**Recorded information:**
+++

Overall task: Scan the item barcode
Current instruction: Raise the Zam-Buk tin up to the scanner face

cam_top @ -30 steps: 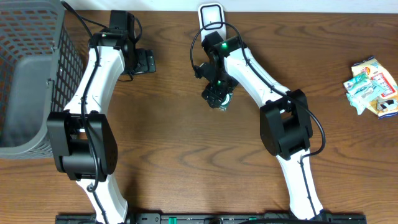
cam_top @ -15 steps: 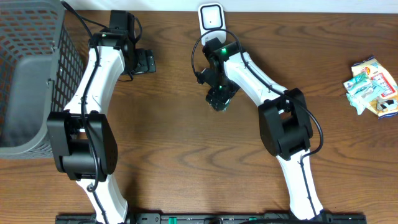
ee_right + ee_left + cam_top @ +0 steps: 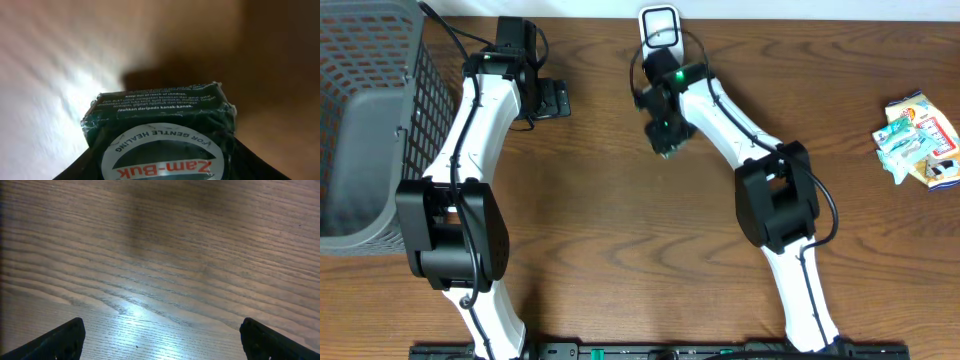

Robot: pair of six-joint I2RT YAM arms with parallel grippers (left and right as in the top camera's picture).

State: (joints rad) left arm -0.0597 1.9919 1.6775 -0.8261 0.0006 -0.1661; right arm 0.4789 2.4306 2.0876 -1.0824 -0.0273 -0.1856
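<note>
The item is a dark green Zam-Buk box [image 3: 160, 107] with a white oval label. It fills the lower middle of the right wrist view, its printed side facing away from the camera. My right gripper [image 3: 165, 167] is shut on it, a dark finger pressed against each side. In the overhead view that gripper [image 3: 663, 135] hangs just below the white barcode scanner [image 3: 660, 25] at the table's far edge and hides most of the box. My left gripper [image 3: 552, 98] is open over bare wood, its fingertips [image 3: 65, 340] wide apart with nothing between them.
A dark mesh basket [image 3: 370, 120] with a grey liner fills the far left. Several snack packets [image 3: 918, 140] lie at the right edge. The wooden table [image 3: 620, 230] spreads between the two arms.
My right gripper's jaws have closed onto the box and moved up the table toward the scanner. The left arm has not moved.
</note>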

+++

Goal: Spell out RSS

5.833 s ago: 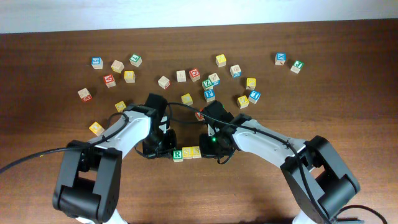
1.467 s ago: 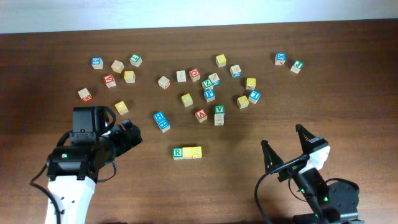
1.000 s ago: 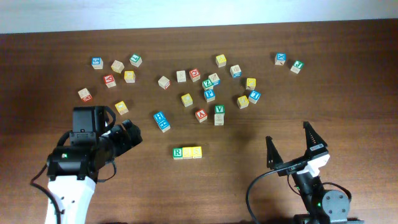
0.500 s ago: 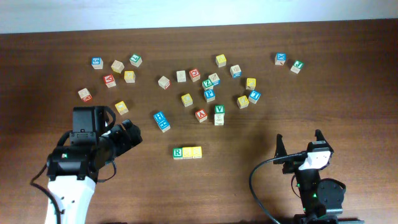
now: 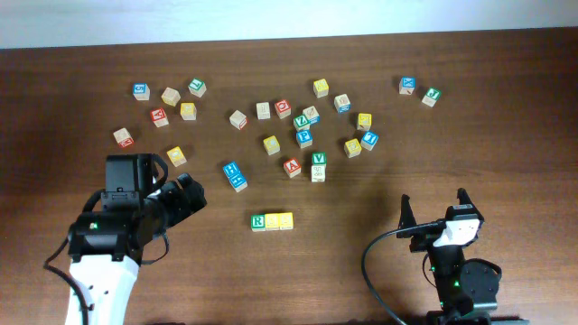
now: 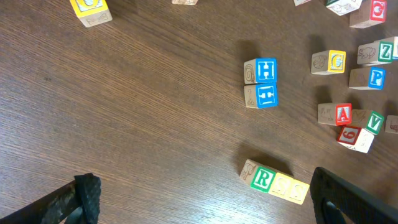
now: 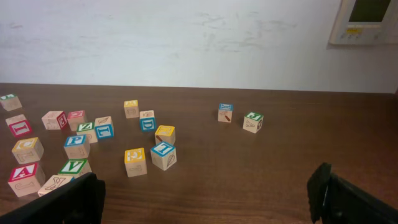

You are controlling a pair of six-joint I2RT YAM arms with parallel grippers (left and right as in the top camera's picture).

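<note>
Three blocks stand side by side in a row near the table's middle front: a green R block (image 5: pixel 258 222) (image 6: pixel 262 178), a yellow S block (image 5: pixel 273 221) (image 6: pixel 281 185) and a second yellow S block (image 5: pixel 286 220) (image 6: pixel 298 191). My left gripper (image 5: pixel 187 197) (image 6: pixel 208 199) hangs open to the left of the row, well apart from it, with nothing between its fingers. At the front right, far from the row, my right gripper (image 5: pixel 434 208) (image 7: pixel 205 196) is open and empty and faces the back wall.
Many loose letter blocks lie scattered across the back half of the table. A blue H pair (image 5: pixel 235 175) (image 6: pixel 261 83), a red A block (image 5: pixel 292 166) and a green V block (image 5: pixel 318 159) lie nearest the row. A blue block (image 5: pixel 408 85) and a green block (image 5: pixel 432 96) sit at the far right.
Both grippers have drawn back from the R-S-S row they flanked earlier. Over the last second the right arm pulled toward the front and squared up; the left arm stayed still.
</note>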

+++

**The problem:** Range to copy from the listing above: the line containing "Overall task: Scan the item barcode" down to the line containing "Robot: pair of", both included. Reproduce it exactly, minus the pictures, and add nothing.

**Your response:**
Overall task: Scan the item barcode
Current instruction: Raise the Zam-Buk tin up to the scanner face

cam_top @ -30 steps: 
cam_top @ -15 steps: 
ee_right + ee_left + cam_top @ +0 steps: 

Robot: pair of six-joint I2RT YAM arms with parallel grippers (left and right as in the top camera's picture).

The answer was given in full.